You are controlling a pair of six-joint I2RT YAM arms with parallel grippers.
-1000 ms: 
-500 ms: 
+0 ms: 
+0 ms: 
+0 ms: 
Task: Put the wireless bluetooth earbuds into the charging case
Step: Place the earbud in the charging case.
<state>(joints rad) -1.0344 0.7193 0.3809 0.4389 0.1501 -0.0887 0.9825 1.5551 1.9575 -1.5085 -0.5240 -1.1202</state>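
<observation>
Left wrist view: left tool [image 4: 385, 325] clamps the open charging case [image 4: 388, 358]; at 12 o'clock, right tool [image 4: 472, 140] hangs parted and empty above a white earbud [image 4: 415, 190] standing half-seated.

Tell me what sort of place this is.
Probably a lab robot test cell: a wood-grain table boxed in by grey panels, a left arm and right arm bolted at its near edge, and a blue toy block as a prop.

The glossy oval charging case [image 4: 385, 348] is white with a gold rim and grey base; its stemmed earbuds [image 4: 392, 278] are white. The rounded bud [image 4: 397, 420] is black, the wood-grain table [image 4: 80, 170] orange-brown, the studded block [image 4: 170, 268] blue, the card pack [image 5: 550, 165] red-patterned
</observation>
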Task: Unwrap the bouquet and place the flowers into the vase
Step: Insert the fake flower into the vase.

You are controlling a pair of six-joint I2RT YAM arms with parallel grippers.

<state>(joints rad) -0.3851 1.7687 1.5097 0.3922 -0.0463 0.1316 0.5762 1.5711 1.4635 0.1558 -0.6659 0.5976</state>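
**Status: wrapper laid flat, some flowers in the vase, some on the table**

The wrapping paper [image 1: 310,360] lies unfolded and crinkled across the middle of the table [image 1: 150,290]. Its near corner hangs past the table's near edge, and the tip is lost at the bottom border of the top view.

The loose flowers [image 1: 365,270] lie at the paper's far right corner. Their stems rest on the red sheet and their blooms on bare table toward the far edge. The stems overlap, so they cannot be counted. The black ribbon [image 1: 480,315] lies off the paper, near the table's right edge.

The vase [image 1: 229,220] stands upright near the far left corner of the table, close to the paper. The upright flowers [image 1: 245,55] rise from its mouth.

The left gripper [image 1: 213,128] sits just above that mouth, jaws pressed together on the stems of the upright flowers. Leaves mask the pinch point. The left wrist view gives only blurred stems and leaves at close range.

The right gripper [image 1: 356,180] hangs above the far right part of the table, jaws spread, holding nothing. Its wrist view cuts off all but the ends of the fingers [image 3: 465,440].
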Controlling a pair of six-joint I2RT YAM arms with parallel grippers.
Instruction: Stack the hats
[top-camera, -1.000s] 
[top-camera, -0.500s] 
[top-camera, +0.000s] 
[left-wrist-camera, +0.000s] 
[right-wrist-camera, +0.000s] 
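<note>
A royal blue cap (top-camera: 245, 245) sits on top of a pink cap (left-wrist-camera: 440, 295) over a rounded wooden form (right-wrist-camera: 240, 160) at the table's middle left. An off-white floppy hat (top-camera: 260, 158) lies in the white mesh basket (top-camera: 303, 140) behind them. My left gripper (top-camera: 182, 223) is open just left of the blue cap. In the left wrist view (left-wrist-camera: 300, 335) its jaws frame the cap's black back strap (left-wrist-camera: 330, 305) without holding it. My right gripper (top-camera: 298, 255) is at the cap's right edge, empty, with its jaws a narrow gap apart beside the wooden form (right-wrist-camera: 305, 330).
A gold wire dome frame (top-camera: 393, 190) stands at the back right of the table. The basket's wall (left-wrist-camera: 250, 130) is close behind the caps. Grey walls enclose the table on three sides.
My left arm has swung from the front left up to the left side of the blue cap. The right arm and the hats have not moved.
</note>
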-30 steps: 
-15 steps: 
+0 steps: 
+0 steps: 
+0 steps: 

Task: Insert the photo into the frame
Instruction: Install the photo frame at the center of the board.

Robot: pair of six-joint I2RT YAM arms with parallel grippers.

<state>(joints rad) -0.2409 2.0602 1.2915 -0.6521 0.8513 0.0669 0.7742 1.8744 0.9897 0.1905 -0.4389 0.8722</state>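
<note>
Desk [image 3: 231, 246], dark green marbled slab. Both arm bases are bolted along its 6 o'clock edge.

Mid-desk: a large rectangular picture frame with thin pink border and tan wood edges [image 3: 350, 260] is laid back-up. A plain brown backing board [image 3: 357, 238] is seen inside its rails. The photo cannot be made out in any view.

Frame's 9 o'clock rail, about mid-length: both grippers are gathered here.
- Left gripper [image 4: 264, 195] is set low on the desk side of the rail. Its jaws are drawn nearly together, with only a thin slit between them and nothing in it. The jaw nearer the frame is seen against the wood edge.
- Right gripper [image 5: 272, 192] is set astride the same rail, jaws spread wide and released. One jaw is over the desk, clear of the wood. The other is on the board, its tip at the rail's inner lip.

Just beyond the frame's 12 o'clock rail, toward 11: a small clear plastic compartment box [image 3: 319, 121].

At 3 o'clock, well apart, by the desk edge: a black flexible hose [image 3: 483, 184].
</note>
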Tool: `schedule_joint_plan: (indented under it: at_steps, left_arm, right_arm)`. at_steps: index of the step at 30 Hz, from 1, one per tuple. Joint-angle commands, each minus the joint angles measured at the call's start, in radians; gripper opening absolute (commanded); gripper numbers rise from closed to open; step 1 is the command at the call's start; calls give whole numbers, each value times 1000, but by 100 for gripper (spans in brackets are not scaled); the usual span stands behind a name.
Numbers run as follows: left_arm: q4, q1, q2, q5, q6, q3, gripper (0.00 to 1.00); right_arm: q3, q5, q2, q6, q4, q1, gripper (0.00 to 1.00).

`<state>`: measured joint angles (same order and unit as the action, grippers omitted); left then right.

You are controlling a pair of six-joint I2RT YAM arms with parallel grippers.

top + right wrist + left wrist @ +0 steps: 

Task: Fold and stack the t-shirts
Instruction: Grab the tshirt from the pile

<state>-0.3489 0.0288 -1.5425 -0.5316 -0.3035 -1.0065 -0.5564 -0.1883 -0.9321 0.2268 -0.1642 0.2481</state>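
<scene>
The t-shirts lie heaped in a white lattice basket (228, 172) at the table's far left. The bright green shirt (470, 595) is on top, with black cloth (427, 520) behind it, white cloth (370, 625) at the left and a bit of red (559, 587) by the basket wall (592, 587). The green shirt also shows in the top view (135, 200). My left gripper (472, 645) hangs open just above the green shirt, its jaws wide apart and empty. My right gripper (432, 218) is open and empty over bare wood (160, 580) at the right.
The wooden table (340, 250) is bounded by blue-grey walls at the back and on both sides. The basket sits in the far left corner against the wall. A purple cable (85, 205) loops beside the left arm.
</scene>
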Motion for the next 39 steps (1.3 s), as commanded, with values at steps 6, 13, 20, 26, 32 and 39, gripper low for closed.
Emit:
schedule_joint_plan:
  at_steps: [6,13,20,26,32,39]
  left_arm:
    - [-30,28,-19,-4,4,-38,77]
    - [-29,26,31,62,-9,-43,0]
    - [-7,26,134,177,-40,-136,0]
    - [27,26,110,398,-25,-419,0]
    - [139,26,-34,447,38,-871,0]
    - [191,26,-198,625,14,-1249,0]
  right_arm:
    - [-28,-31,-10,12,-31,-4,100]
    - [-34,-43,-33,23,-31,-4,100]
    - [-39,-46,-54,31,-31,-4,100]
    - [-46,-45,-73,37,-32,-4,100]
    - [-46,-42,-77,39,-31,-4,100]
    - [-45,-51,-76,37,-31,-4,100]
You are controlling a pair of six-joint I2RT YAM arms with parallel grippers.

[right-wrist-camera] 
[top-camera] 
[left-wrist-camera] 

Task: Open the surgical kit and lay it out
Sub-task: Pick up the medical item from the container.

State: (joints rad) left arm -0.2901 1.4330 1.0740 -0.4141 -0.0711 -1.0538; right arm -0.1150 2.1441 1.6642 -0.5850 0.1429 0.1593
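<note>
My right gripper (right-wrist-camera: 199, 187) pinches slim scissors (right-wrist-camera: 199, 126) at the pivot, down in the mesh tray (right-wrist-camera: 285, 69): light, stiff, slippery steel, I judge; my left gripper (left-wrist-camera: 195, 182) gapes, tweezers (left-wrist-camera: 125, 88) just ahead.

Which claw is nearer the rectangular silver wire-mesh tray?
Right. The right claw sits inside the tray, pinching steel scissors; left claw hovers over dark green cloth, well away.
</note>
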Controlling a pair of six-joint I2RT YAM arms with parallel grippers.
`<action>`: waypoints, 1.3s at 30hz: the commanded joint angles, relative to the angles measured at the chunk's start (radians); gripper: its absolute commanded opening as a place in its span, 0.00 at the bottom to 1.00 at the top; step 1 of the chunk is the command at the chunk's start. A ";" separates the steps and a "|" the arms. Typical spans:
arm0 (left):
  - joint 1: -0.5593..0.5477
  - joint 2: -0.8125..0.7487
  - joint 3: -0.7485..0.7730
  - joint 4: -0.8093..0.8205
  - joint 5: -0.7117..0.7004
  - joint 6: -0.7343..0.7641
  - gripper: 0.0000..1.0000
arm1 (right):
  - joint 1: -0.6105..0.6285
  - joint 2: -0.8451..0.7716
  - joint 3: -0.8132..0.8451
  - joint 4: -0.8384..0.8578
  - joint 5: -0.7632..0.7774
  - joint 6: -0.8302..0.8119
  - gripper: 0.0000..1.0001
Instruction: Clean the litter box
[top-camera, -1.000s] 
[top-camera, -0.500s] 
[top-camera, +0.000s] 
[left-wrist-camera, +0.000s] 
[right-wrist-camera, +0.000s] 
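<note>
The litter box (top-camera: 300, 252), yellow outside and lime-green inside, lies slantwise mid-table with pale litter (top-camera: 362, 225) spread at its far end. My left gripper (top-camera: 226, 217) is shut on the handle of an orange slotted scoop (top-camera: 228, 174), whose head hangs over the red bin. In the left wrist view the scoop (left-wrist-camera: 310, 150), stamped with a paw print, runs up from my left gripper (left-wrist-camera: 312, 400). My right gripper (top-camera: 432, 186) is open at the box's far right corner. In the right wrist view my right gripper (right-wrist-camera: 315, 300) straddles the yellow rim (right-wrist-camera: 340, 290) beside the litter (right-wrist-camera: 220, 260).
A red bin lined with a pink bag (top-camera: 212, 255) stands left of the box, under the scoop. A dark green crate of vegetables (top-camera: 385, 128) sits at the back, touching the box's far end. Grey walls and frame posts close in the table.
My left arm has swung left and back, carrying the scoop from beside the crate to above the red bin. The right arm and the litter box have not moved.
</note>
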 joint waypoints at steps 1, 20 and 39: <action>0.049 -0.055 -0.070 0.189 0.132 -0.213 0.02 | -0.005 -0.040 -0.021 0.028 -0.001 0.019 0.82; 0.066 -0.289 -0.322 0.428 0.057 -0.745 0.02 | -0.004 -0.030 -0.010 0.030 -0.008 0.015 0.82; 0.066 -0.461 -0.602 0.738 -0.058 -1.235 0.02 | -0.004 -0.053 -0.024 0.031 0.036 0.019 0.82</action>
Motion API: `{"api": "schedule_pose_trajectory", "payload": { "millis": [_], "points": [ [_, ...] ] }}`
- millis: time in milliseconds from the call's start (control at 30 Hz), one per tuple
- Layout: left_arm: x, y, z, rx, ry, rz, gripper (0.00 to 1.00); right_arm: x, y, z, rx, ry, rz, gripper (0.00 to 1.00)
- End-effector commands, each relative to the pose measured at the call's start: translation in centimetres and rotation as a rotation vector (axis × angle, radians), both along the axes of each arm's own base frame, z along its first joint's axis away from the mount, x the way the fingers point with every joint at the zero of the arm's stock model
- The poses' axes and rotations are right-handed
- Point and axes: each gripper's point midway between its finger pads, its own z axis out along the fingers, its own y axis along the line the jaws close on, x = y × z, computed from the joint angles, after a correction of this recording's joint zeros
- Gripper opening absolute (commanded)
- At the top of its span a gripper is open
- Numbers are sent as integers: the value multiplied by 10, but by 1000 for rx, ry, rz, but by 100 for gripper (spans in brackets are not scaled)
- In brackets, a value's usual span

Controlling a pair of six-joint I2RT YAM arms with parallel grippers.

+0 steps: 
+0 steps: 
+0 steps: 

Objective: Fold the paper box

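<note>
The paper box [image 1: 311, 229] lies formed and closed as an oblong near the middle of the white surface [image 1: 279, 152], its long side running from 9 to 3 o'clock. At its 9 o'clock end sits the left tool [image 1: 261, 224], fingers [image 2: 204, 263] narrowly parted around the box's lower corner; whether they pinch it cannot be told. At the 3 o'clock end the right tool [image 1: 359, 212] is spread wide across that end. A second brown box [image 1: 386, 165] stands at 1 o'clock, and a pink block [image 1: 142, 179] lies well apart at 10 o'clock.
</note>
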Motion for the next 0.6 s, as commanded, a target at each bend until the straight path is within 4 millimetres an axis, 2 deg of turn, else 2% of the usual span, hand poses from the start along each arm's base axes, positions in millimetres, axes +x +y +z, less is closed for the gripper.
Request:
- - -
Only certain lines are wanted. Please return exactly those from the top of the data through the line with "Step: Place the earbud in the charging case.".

You are controlling a pair of six-joint I2RT YAM arms with parallel grippers.
-1000 ms: 
-500 ms: 
+0 ms: 
+0 ms: 
+0 ms: 
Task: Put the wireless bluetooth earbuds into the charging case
Step: Place the earbud in the charging case.

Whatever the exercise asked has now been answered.